** PROBLEM TO SOLVE **
Here is the task for the records below: repeat exactly the lines from the one with "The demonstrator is" to the one with "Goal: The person", both included, and nothing else.

Saved data entries:
____________________

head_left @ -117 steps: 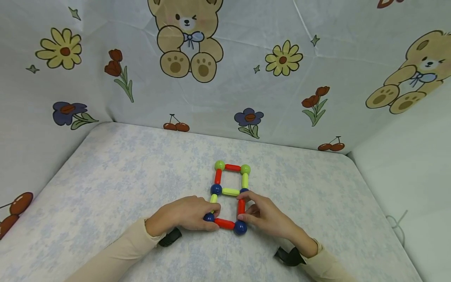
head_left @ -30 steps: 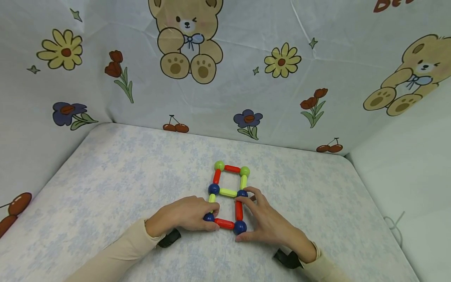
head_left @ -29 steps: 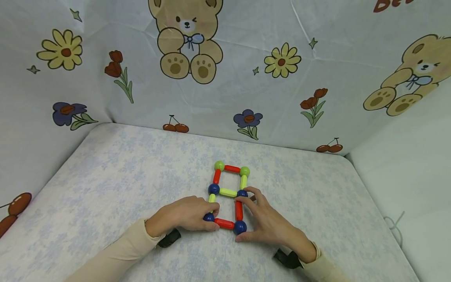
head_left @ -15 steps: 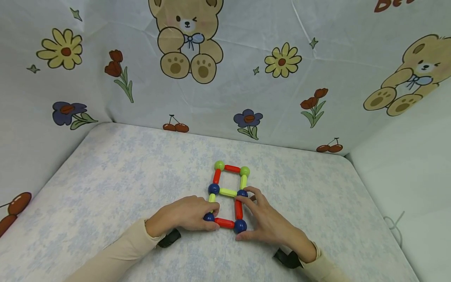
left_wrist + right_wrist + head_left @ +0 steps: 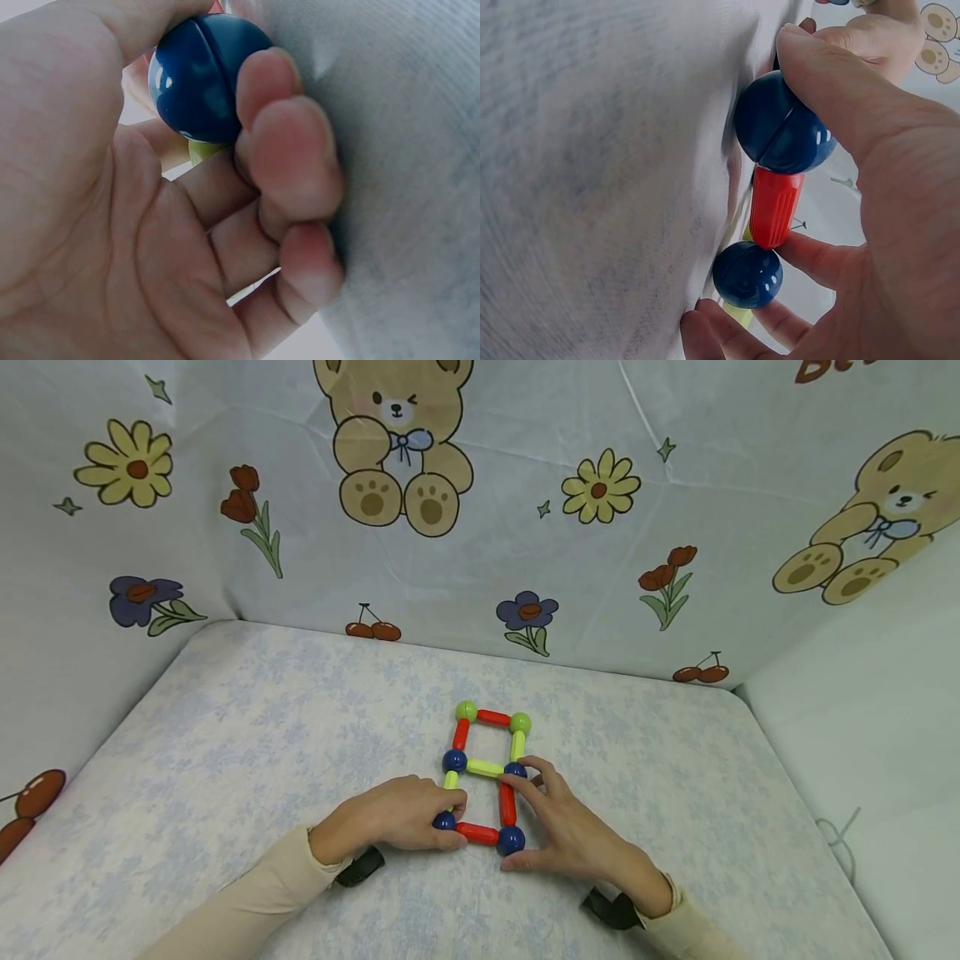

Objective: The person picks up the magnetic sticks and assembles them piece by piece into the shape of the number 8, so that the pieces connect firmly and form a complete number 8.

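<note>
A flat frame of magnetic rods and balls lies on the table, two squares joined. Its far end has two green balls (image 5: 520, 722); blue balls (image 5: 454, 761) mark the other corners. My left hand (image 5: 401, 812) grips the near-left blue ball (image 5: 202, 79) between thumb and curled fingers. On the right side, my right hand (image 5: 573, 827) spans a red rod (image 5: 775, 206): its thumb presses the near-right blue ball (image 5: 784, 124), and its fingers lie around the middle-right blue ball (image 5: 748, 274). Yellow-green rods (image 5: 485, 768) and red rods (image 5: 477, 833) link the balls.
The table (image 5: 285, 718) has a pale blue floral cover. A printed cloth wall (image 5: 495, 552) with bears and flowers stands behind it. At the right edge hangs a thin pale cord (image 5: 843, 843). Both wrists wear black straps (image 5: 611, 910).
Since the earliest frame, my right thumb has moved from the red rod to the near-right blue ball, and the frame's middle has shifted slightly left. My left hand has stayed put.
</note>
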Demonstrator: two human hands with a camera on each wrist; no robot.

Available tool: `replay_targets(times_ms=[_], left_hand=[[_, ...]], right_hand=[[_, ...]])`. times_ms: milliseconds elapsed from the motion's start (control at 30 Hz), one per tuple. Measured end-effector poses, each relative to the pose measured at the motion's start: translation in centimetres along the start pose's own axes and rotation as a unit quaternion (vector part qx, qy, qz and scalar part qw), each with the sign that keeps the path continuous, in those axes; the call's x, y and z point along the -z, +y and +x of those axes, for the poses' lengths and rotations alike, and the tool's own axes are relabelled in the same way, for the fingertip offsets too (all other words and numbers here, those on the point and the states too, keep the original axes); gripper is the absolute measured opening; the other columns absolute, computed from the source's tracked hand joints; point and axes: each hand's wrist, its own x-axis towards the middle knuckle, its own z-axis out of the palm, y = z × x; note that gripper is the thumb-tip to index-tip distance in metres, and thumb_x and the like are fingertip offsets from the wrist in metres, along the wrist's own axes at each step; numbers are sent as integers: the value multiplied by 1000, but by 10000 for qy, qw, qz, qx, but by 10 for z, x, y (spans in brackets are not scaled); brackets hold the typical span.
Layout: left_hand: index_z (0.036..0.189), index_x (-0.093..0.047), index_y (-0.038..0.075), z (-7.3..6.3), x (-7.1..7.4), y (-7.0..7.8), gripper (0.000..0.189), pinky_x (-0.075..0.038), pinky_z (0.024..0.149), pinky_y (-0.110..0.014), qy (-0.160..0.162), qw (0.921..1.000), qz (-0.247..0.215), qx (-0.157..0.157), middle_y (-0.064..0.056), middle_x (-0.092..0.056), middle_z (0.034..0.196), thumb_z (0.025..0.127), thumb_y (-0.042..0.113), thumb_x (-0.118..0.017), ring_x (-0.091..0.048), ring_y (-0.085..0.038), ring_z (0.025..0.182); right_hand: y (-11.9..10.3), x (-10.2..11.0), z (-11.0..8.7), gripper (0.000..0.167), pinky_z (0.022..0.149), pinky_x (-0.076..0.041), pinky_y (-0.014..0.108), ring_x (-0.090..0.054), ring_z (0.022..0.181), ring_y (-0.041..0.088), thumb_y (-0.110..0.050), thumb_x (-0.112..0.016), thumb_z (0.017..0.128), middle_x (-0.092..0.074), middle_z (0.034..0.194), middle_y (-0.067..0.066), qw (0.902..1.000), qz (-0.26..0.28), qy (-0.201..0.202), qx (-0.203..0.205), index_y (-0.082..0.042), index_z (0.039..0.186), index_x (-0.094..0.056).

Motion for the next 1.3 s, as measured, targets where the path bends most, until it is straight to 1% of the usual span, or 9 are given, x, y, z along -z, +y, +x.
replay_targets(times_ms=[267,500,600,833,1000,1100,1200,1300], left_hand=[[92,-60,23,0,0,1,22,-26,52,-25,-21,10000,23,31,11,-41,60,95,40,-74,-36,-6,52],[92,-60,23,0,0,1,23,-25,52,-25,-3,10000,-11,20,11,-41,61,94,40,-74,-36,-7,53],[91,-60,23,1,0,1,23,-25,52,-25,-20,10000,-7,20,11,-41,61,94,41,-74,-36,-6,52],[92,-59,23,0,2,1,22,-26,52,-25,-71,10000,16,46,11,-42,61,95,41,-73,-37,-7,52],[91,-59,24,2,2,1,22,-26,53,-25,-155,9999,14,39,11,-42,61,96,41,-72,-37,-7,52],[91,-58,24,3,1,1,22,-26,53,-25,-160,9999,3,11,11,-41,61,96,41,-72,-37,-7,52],[91,-59,23,3,1,2,23,-25,52,-25,-139,9999,-12,11,11,-41,61,95,41,-72,-37,-7,52],[91,-59,23,2,2,2,23,-25,52,-25,-130,9999,-26,15,11,-41,61,96,40,-72,-37,-7,52]], right_hand=[[1,0,1,96,91,-56,43,-50,122,25,-61,-87,75,-22,161,10,10000,-20,-9,53,-27,154,-43],[1,0,0,91,94,-56,48,-49,126,31,-61,-86,75,-22,161,11,9999,116,-48,-17,-24,148,-47],[0,0,0,89,94,-57,49,-49,127,32,-62,-86,75,-22,161,10,9999,137,-63,-41,-25,147,-49],[2,3,0,81,88,-57,41,-50,126,26,-60,-85,77,-23,159,8,9998,-85,-67,192,-30,145,-54],[5,7,1,74,86,-58,38,-53,116,25,-63,-84,76,-25,155,9,9989,-269,-168,335,-34,140,-58],[6,9,3,75,83,-58,36,-55,112,24,-65,-84,75,-27,154,9,9984,-309,-257,394,-34,139,-59],[6,12,6,76,84,-58,35,-55,112,25,-62,-87,73,-28,153,9,9980,-363,-311,407,-32,137,-60],[6,14,8,76,86,-58,38,-54,115,27,-59,-90,71,-28,153,10,9979,-398,-342,382,-30,135,-62]])
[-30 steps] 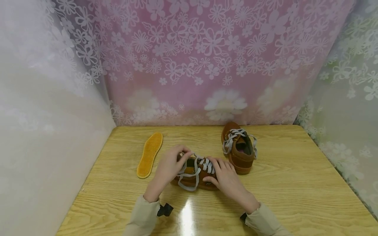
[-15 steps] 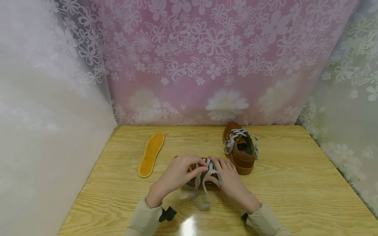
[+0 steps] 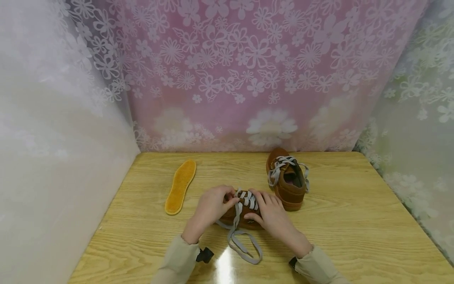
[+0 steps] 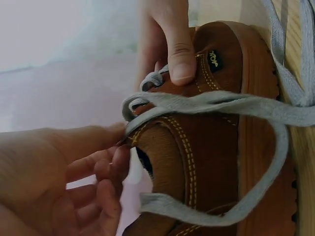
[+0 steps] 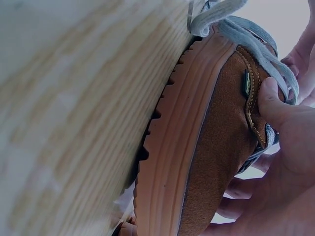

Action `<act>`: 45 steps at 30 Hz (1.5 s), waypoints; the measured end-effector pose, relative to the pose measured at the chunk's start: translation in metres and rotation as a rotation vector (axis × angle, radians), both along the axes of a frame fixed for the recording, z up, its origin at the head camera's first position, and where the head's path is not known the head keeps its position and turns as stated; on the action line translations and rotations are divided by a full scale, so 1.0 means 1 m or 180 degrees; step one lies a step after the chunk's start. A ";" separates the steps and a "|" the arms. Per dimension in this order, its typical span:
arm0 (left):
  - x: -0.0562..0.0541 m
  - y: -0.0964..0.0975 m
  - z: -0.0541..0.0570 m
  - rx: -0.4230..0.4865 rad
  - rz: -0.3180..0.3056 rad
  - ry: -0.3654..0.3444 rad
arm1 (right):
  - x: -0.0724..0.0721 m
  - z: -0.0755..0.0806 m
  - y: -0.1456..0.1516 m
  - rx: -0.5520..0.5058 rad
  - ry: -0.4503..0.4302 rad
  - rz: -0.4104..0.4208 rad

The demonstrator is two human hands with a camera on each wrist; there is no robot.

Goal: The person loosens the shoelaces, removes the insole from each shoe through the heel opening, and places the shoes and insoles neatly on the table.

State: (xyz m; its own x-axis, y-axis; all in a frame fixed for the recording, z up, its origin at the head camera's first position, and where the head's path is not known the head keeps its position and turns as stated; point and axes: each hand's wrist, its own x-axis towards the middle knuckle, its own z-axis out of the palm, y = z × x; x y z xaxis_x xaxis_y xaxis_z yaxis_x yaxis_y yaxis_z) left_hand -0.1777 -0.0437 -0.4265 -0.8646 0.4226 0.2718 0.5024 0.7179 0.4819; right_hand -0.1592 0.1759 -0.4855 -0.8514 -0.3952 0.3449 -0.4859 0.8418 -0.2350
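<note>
A brown suede shoe [image 5: 216, 128] with a tan rubber sole stands on the table, toe to the right in the head view. My right hand [image 3: 274, 217] grips its front part, the thumb on the near side of the lacing and the fingers over the far side. At the collar end of the lacing, my left hand [image 3: 211, 205] pinches with thumb and index finger at the grey shoelace [image 4: 197, 102], close to the shoe's edge. Fingers partly hide the pinched spot. Loose lace hangs down the near side and loops on the table. The left hand covers the heel in the head view.
A second brown shoe [image 3: 291, 193] with grey laces stands behind and to the right, toe towards the back. On the left lies an orange insole [image 3: 180, 187]. A pink flowered curtain [image 3: 227, 79] borders the wooden table [image 3: 354, 221] at the back.
My left hand moved right along the lacing, then back left to the collar end. The loose lace swung down the near side and now lies on the table. My right hand stayed put.
</note>
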 end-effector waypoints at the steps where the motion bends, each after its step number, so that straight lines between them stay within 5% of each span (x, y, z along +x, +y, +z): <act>1: -0.002 0.001 0.000 0.0056 0.0079 0.0038 | 0.000 0.000 0.000 -0.0004 0.0002 0.0004; 6: -0.015 0.008 0.008 0.0486 0.0356 0.0105 | 0.000 -0.001 -0.002 -0.0007 0.0023 0.0006; 12: -0.022 0.015 0.014 0.0506 0.0121 -0.0095 | 0.001 -0.002 -0.003 -0.0027 0.0020 0.0012; 18: -0.011 0.006 0.014 0.0097 0.0142 -0.0119 | 0.001 -0.001 0.000 -0.0079 -0.0016 -0.0002; 23: 0.000 -0.002 0.013 -0.0386 -0.0175 -0.0160 | 0.001 0.001 0.003 -0.0059 -0.0026 -0.0027; 33: -0.008 0.008 0.015 -0.0623 -0.0278 -0.0140 | 0.001 -0.001 0.001 -0.0062 -0.0046 0.0008; 41: -0.027 0.019 0.028 0.0185 0.0034 0.0183 | 0.000 0.000 0.000 -0.0053 0.0006 -0.0011; 45: -0.029 0.017 0.026 0.0121 -0.0079 0.0087 | 0.000 0.000 0.000 -0.0039 -0.0001 0.0007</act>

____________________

** RESPONSE BOX **
The demonstrator is two human hands with a camera on each wrist; there is no robot.

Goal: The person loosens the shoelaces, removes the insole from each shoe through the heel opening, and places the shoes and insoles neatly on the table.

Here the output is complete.